What you need to do =>
Some of the lines below need repeating. Reproduce exactly those between the lines holding "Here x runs" and "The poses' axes", inclusive.

==== Recorded information

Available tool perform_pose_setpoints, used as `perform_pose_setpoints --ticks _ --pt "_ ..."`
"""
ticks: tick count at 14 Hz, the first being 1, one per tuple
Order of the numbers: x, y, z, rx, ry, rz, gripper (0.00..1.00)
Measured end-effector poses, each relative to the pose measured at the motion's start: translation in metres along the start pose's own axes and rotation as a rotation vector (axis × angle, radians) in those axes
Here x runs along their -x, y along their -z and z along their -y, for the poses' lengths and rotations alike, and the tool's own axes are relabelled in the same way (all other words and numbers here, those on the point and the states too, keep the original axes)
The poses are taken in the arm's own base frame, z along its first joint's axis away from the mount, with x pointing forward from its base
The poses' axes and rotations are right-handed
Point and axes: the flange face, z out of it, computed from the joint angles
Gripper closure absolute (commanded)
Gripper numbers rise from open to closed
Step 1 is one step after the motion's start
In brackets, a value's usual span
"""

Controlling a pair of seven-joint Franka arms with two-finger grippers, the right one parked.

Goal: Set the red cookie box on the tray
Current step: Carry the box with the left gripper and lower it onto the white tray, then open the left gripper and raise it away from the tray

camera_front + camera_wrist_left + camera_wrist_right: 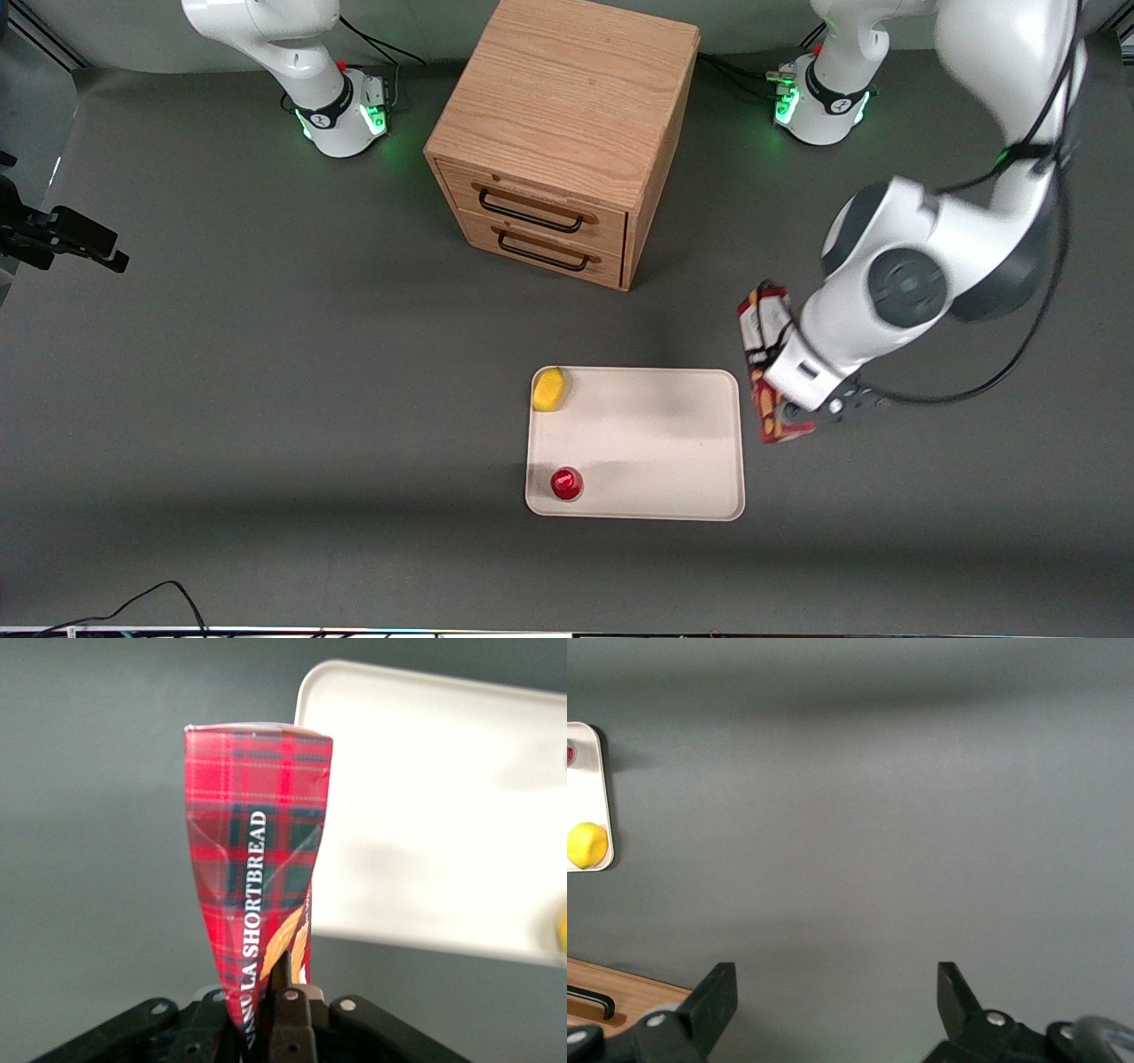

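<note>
The red cookie box (pixel 762 350), slim with tartan print and cookie pictures, is held by my left gripper (pixel 800 409), which is shut on it. It hangs just off the tray's short edge, toward the working arm's end of the table, with no part of it over the tray. The wrist view shows the box (pixel 257 850) pinched between the black fingers (pixel 289 992) and creased where they squeeze it. The cream tray (pixel 656 434) lies flat on the grey table, and a corner of the tray (pixel 425 806) shows beside the box.
A yellow lemon (pixel 548 389) and a small round red can (pixel 565 484) sit on the tray along its edge toward the parked arm's end. A wooden drawer cabinet (pixel 567 133) stands farther from the front camera than the tray.
</note>
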Motion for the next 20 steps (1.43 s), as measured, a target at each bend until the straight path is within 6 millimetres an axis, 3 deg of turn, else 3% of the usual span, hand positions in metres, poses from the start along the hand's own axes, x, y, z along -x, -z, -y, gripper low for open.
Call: perform_pose_setpoints --ticks 2,4,5,6,8,11,13,15,16,17,20 --pt "-0.013 -0.056 -0.009 0.004 -0.002 -0.039 1.0" --pt "-0.018 -0.09 -0.018 0.006 -0.01 -0.084 1.0" --pt "-0.018 -0.103 -0.023 0.004 -0.007 -0.107 0.39" --pt "-0.018 -0.11 -0.026 0.0 -0.007 -0.119 0.0" --pt "-0.017 -0.116 -0.029 -0.003 -0.009 -0.125 0.0" --pt "-0.025 -0.099 -0.023 -0.009 0.003 -0.143 0.0" --pt "-0.028 -0.066 -0.008 -0.058 -0.009 -0.114 0.0" --pt "-0.028 -0.007 0.024 -0.067 -0.075 -0.034 0.0" --pt "-0.027 0.03 0.054 -0.066 -0.109 0.004 0.0" --pt "-0.022 0.098 0.122 -0.042 -0.155 0.051 0.0" --pt "0.013 0.182 0.236 -0.025 -0.227 0.121 0.0"
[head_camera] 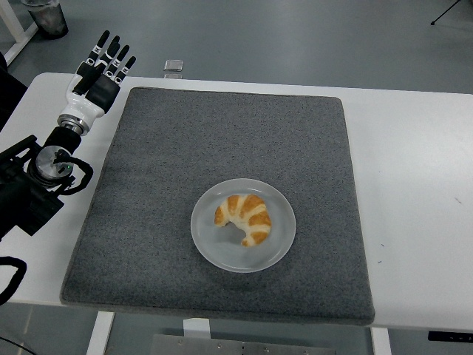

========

The answer =>
Here x runs along their -x, y along their -z and z along their -y, for the poses' lengths and rotations alike, and the tool's own axes are relabelled in the same way (all other words and numbers here, those on the point and the states too, keep the original axes)
The poses are taken in the arm's own base frame, z along its first joint's axis away from the mount, with x pointing forward from its base
The poses' axes and rotations are right-handed

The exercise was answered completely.